* WHAT IS REQUIRED *
Every line of the records below that holds the word "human" should be copied out.

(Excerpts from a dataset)
——

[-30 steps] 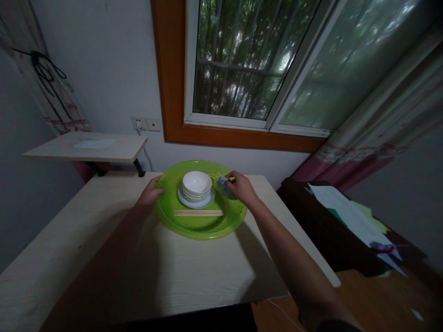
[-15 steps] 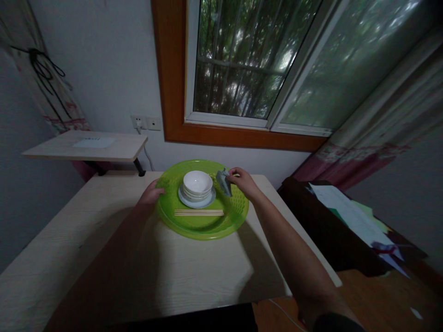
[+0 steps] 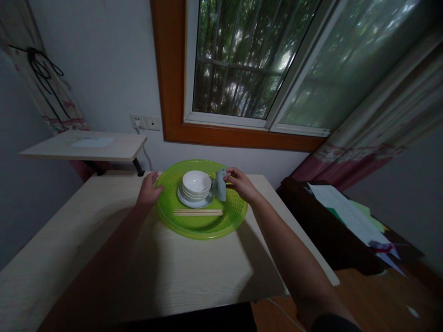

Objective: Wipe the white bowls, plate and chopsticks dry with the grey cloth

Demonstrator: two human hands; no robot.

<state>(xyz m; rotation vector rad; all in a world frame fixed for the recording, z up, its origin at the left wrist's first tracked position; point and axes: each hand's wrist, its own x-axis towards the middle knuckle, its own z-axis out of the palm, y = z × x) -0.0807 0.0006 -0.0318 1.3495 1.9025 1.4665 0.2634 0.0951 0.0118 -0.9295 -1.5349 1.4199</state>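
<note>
A round green plastic basket [image 3: 204,232] rests on the table. Inside it, a stack of white bowls [image 3: 196,181] sits on a white plate [image 3: 188,203], with several light wooden chopsticks [image 3: 198,212] lying side by side in front. A grey cloth [image 3: 220,185] hangs folded just right of the bowls, pinched at its upper right edge by my right hand [image 3: 239,183]. My left hand [image 3: 148,190] is by the basket's left rim, fingers apart and thumb at or near the rim; contact is unclear.
The wooden table [image 3: 207,267] runs beneath the basket. A raised shelf [image 3: 117,146] with a paper sheet stands back left, below a wall socket [image 3: 137,122]. To the right is a dark cabinet [image 3: 308,221] with papers on top. A window is behind.
My left hand has loosened from the basket's rim and its fingers have spread. The grey cloth has shifted slightly left toward the bowls and hangs more upright.
</note>
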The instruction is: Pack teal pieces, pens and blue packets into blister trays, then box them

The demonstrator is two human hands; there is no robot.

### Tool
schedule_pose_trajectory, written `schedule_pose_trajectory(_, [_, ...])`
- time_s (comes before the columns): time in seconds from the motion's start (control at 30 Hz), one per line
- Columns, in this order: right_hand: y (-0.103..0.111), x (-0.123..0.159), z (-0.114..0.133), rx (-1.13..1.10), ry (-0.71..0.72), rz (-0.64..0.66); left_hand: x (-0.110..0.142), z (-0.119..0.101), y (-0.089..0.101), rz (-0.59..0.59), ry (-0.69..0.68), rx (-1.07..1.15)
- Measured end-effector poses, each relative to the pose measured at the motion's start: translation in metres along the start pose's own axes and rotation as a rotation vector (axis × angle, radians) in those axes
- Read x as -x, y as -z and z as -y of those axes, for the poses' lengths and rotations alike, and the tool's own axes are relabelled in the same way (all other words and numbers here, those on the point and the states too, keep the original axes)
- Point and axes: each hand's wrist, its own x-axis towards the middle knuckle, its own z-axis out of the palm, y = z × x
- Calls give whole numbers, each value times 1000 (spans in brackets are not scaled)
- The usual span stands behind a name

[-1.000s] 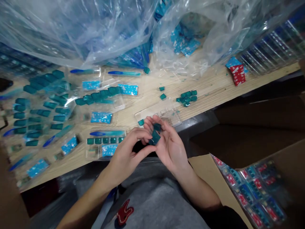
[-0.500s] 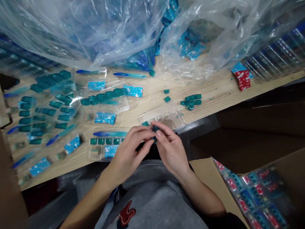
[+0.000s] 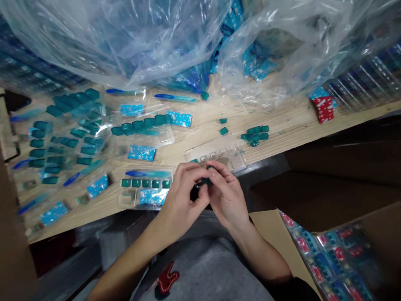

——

* TASK SOLUTION *
Demonstrator: two human hands; no robot.
The demonstrator is two human hands; there is no robot.

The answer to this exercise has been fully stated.